By: Maynard Handley (name99.delete@this.name99.org), July 6, 2015 12:07 pm
Room: Moderated Discussions
Wilco (Wilco.Dijkstra.delete@this.ntlworld.com) on July 6, 2015 11:17 am wrote:
> Maynard Handley (name99.delete@this.name99.org) on July 6, 2015 10:25 am wrote:
> > Gabriele Svelto (gabriele.svelto.delete@this.gmail.com) on July 6, 2015 2:11 am wrote:
> > > Maynard Handley (name99.delete@this.name99.org) on July 5, 2015 6:01 pm wrote:
> > > > Interestingly I did not see any OTHER fusion possibilities in the code. In particular the possibility
> > > > IBM selected (fusing instructions to create a large immediate) is not utilized, which might, of course
> > > > reflect not enough time to add this to the design; but maybe also reflects something about ARM's constant
> > > > generation and so a less frequent need for generating immediates through successive instructions.
> > >
> > > In POWER8's case instruction fusion applies to add immediate / add immediate
> > > shifted + loads which covers a weakness in the ISA which might not apply to
> > > ARM (lack of base + immediate addressing for certain types of load).
> > >
> > > IBM has also been doing more aggressive fusion such as turning conditional-jump-over-a-single-instruction
> > > sequences into a single predicated µop (the instruction can be an add, and, or, xor plus some
> > > immediate forms as well as a store). See the POWER8 user manual section 10.1.4.7.
> > >
> > > Beside being different ISAs, IBM doesn't have many constraints as far as power
> > > goes so the tradeoffs they're making might not apply to Apple's design.
> >
> > The IBM branch over one instruction is neat, but, like you said
> > for forming immediates, it reflects a hole in the iSA.

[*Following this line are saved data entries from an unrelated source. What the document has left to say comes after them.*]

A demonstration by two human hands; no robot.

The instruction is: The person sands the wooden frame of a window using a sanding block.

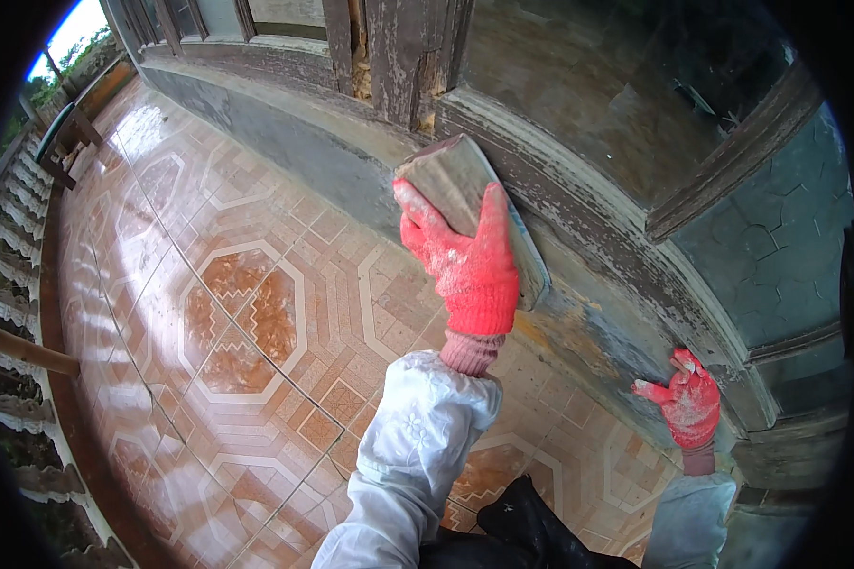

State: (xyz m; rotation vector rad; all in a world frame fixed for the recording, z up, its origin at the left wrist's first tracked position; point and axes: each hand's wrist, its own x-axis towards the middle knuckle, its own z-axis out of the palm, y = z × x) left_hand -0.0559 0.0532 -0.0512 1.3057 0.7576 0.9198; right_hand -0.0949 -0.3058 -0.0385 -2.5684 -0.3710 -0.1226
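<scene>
My left hand [463,261], in a dusty red glove, has its fingers and thumb wrapped round a long, flat wooden block [460,185]. A thin pale-blue edge shows along the block's underside. The block lies against the low sill below the weathered wooden window frame [579,180], whose brown paint is worn pale. Farther right, my right hand [688,403], also red-gloved, rests with fingers apart against the wall just under the frame. It holds nothing that I can see.
Dark glass [626,95] fills the frame, with patterned glass [778,247] farther right. The grey wall base [247,123] shows stains. Glossy patterned floor tiles [247,313] run alongside. A baluster railing [14,247] stands at the left. Dark clothing [522,526] shows at the bottom.
</scene>
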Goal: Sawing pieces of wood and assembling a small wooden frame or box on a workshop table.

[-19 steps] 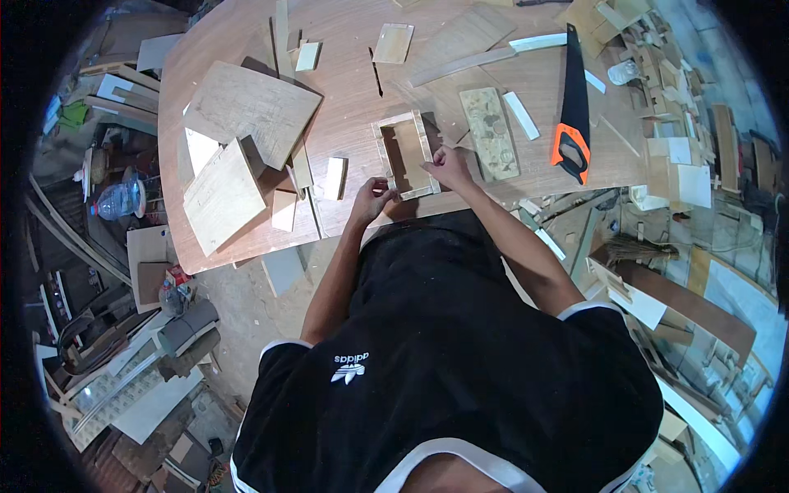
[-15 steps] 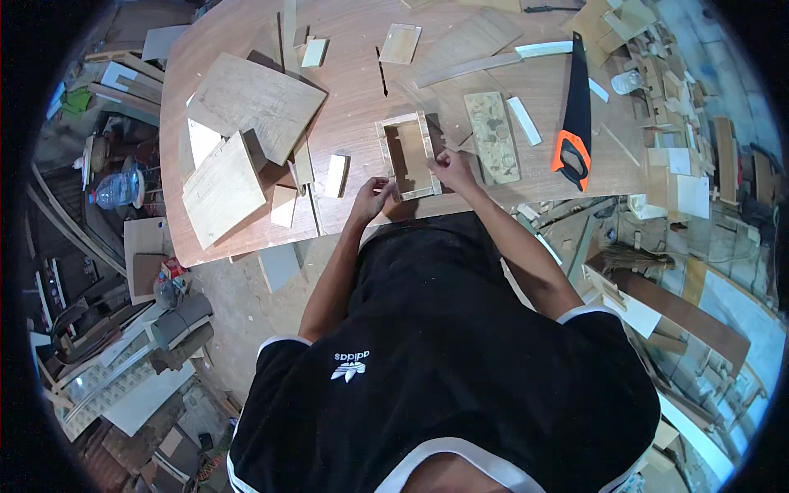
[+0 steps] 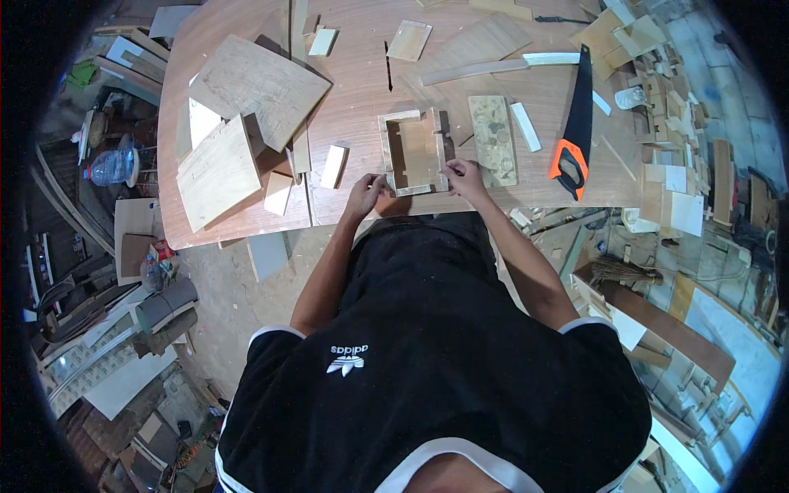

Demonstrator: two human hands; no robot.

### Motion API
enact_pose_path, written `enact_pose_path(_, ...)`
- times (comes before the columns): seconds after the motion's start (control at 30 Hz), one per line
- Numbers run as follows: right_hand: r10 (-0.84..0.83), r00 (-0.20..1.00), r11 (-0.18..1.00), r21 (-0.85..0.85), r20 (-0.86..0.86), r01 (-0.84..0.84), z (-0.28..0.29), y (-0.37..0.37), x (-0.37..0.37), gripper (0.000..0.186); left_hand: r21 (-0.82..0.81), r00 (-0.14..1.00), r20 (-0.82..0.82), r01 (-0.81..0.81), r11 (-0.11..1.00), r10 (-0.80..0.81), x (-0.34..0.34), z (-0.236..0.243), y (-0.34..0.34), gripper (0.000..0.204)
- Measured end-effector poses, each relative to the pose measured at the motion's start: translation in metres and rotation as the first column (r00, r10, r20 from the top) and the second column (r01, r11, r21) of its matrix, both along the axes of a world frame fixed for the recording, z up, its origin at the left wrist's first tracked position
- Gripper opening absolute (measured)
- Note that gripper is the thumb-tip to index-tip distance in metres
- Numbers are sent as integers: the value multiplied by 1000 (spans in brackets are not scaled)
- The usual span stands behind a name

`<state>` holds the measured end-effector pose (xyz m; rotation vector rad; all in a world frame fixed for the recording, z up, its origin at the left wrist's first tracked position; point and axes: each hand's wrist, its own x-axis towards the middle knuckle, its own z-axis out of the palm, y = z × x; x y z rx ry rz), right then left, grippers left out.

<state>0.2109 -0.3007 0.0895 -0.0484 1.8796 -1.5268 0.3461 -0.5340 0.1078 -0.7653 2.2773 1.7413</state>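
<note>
A small rectangular wooden frame (image 3: 440, 152), made of narrow strips set on edge, lies near the table's front edge. Brown shows within its walls; whether that is a bottom board or the tabletop I cannot tell. At its near left corner, my left hand (image 3: 366, 195) has its fingers closed on the strip. My right hand (image 3: 467, 179) pinches the near right corner from the outside. Left of the frame lies a small pale wood block (image 3: 334, 167). To the right is a worn, stained board (image 3: 493, 140).
Wide plywood panels (image 3: 261, 90) overlap on the table's left. A handsaw (image 3: 578, 123) with an orange handle lies at the right, near a white strip (image 3: 525, 127). A thin dark tool (image 3: 389, 66) lies beyond the frame. Scrap wood (image 3: 670, 115) is piled past the table's right edge.
My hands have moved apart, the right one outward and slightly nearer me. The frame's right wall now stands farther from its left wall, and the opening looks wider. The view has shifted slightly.
</note>
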Motion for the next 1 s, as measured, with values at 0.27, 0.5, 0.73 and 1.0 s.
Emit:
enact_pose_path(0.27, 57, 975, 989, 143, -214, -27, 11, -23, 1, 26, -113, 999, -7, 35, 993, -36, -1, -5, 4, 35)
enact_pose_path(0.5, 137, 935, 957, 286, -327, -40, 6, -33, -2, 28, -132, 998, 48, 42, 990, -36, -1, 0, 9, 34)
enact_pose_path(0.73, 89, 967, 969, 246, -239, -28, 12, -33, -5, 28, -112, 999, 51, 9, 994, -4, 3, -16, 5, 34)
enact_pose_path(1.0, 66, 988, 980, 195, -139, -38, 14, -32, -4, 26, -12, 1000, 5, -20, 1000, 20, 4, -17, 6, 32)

> > I am guessing that Apple (and the whole ARM camp)'s answer to that is to use a conditional
> > select. And of course Apple, in particular, have very little of a legacy code problem...
> >
> > That does raise the issue that perhaps the next lowest lying fruit for ARM op-fusion
> > might be op+predicated move as a single unit? That and three input add seem like
> > the most common patterns left after compare and branch have been handled.
>
> Various ARM cores fuse cmp+bcc, mov+movk, adrp+ldr, adrp+add already. There aren't that many cases
> left that make sense - most fusions are already in the architecture (ldp, writeback, shift+alu etc),
> and you also need to form instructions that are simple enough not to need splitting later.
Do we know for a FACT that all the options you are suggesting are in use (as opposed to "the sensible ones to use")?
That was the point of my initial post --- that we have some sort of confirmation about what Apple is doing in Cyclone. As far as I know, beyond that, it's all speculation. For example A72 is supposed to have enhanced fusion, but I've seen nothing beyond that detail as to what is being fused (and how it's enhanced beyond what gets fused in A57).
> Maynard Handley (name99.delete@this.name99.org) on July 6, 2015 10:25 am wrote:
> > Gabriele Svelto (gabriele.svelto.delete@this.gmail.com) on July 6, 2015 2:11 am wrote:
> > > Maynard Handley (name99.delete@this.name99.org) on July 5, 2015 6:01 pm wrote:
> > > > Interestingly I did not see any OTHER fusion possibilities in the code. In particular the possibility
> > > > IBM selected (fusing instructions to create a large immediate) is not utilized, which might, of course
> > > > reflect not enough time to add this to the design; but maybe also reflects something about ARM's constant
> > > > generation and so a less frequent need for generating immediates through successive instructions.
> > >
> > > In POWER8's case instruction fusion applies to add immediate / add immediate
> > > shifted + loads which covers a weakness in the ISA which might not apply to
> > > ARM (lack of base + immediate addressing for certain types of load).
> > >
> > > IBM has also been doing more aggressive fusion such as turning conditional-jump-over-a-single-instruction
> > > sequences into a single predicated µop (the instruction can be an add, and, or, xor plus some
> > > immediate forms as well as a store). See the POWER8 user manual section 10.1.4.7.
> > >
> > > Beside being different ISAs, IBM doesn't have many constraints as far as power
> > > goes so the tradeoffs they're making might not apply to Apple's design.
> >
> > The IBM branch over one instruction is neat, but, like you said
> > for forming immediates, it reflects a hole in the iSA.
> > I am guessing that Apple (and the whole ARM camp)'s answer to that is to use a conditional
> > select. And of course Apple, in particular, have very little of a legacy code problem...
> >
> > That does raise the issue that perhaps the next lowest lying fruit for ARM op-fusion
> > might be op+predicated move as a single unit? That and three input add seem like
> > the most common patterns left after compare and branch have been handled.
>
> Various ARM cores fuse cmp+bcc, mov+movk, adrp+ldr, adrp+add already. There aren't that many cases
> left that make sense - most fusions are already in the architecture (ldp, writeback, shift+alu etc),
> and you also need to form instructions that are simple enough not to need splitting later.
Do we know for a FACT that all the options you are suggesting are in use (as opposed to "the sensible ones to use")?
That was the point of my initial post --- that we have some sort of confirmation about what Apple is doing in Cyclone. As far as I know, beyond that, it's all speculation. For example A72 is supposed to have enhanced fusion, but I've seen nothing beyond that detail as to what is being fused (and how it's enhanced beyond what gets fused in A57).